State v. Laune, A163483

CourtCourt of Appeals of Oregon
Writing for the CourtDeHOOG, P. J.
Citation303 Or.App. 541,464 P.3d 459
Parties STATE of Oregon, Plaintiff-Respondent, v. Daryl Lee LAUNE, Jr., Defendant-Appellant.
Docket NumberA163483
Decision Date15 April 2020

303 Or.App. 541
464 P.3d 459

STATE of Oregon, Plaintiff-Respondent,
v.
Daryl Lee LAUNE, Jr., Defendant-Appellant.

A163483

Court of Appeals of Oregon.

Submitted July 30, 2018.
April 15, 2020


Ernest G. Lannet, Chief Defender, Criminal Appellate Section, and Erin J. Snyder Severe, Deputy Public Defender, Office of Public Defense Services, filed the brief for appellant.

Ellen F. Rosenblum, Attorney General, Benjamin Gutman, Solicitor General, and Rebecca M. Auten, Assistant Attorney General, filed the brief for respondent.

Before DeHoog, Presiding Judge, and DeVore, Judge, and Aoyagi, Judge.

DeHOOG, P. J.

303 Or.App. 542

Defendant appeals from a judgment of conviction for violating a stalking protective order. As part of defendant's sentence, the trial court ordered that defendant pay $330 in court-appointed attorney fees. On appeal, defendant argues that the court erred in imposing that obligation, because a court may order a defendant to pay attorney fees only when there is evidence in the record

464 P.3d 461

that the defendant is or may be able to pay them, and here the court erroneously relied on a security deposit paid by defendant's sister to find that he had that ability. According to defendant, under ORS 135.265(2), which governs the return of security deposits, a deposit made by a third party on a defendant's behalf is not considered the defendant's property for purposes of an ability-to-pay determination and therefore cannot serve as the basis for such a finding in regard to attorney fees. As we explain below, however, that argument is not preserved. Accordingly, we decline to address it on appeal, and we affirm.
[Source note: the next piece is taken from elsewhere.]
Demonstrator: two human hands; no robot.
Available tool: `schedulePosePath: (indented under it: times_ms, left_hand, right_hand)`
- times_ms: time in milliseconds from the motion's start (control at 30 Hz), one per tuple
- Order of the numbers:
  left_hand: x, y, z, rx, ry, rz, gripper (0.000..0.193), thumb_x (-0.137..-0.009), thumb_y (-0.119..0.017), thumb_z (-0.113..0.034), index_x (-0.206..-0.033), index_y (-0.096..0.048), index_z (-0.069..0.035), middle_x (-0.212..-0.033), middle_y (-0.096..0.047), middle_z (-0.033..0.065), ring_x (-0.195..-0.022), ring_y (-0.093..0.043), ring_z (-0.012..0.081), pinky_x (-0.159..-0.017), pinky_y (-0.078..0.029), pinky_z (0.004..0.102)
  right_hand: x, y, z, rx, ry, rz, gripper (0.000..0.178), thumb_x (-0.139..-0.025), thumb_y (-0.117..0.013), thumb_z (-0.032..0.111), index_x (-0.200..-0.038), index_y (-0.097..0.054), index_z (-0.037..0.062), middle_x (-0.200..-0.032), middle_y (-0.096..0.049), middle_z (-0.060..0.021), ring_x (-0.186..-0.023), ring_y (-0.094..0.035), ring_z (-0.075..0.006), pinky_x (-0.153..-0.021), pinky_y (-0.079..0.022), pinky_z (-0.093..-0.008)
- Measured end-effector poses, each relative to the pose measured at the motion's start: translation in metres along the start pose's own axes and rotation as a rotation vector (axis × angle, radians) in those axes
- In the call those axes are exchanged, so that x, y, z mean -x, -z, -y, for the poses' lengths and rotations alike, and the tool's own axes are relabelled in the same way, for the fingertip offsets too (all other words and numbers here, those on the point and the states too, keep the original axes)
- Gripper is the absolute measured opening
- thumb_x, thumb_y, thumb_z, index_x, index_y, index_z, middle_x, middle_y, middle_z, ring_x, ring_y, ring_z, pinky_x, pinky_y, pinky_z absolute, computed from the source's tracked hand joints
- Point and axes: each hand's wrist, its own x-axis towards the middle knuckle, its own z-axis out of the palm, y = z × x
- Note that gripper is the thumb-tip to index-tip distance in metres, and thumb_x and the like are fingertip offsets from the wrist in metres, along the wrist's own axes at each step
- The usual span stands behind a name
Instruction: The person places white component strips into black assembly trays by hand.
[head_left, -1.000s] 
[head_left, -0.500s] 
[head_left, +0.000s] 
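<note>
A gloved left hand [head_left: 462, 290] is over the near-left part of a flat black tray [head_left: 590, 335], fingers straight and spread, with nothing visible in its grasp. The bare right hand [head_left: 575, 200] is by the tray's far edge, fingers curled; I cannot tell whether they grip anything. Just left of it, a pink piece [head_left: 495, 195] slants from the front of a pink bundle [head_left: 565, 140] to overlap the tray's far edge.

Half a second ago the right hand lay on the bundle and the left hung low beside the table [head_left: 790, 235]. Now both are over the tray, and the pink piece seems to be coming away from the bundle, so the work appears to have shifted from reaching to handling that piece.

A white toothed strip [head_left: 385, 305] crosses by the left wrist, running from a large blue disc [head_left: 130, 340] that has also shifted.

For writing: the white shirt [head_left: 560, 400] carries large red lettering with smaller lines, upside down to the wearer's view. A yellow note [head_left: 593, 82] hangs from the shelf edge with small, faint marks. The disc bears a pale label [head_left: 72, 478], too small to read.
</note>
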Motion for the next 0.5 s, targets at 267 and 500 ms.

The relevant facts are procedural and undisputed. Defendant was charged with violating a court's stalking protective order, and the trial court approved defendant's request for court-appointed counsel. Shortly thereafter, defendant's sister paid a $1,500 security deposit and signed a security agreement to secure defendant's release from jail. The agreement stated, in part:

"SECURITY REFUND: At the conclusion of the case, the judge will decide if security can be refunded. Security can be applied to the defendant's financial obligations on any case, or to any child support the defendant owes. The Court will deduct from the refund 15% of the amount posted as administrative costs.

"THE PERSON POSTING SECURITY ACKNOWLEDGES NOTICE THAT THE SECURITY AMOUNT MAY BE USED TO PAY THE DEFENDANT'S FINANCIAL OBLIGATIONS, INCLUDING CHILD SUPPORT, AND MAY BE FORFEITED IF THE DEFENDANT FAILS TO APPEAR FOR ANY SCHEDULED HEARING."

(Uppercase and underscore in original.)

303 Or.App. 543

A jury found defendant guilty of the charged offense of violating a court's stalking protective order. At defendant's ensuing sentencing hearing, the trial court ordered defendant to pay, among other fines and fees, a $330 court-appointed attorney fee, to be taken from the $1,500 security deposit that defendant's sister had posted on his behalf.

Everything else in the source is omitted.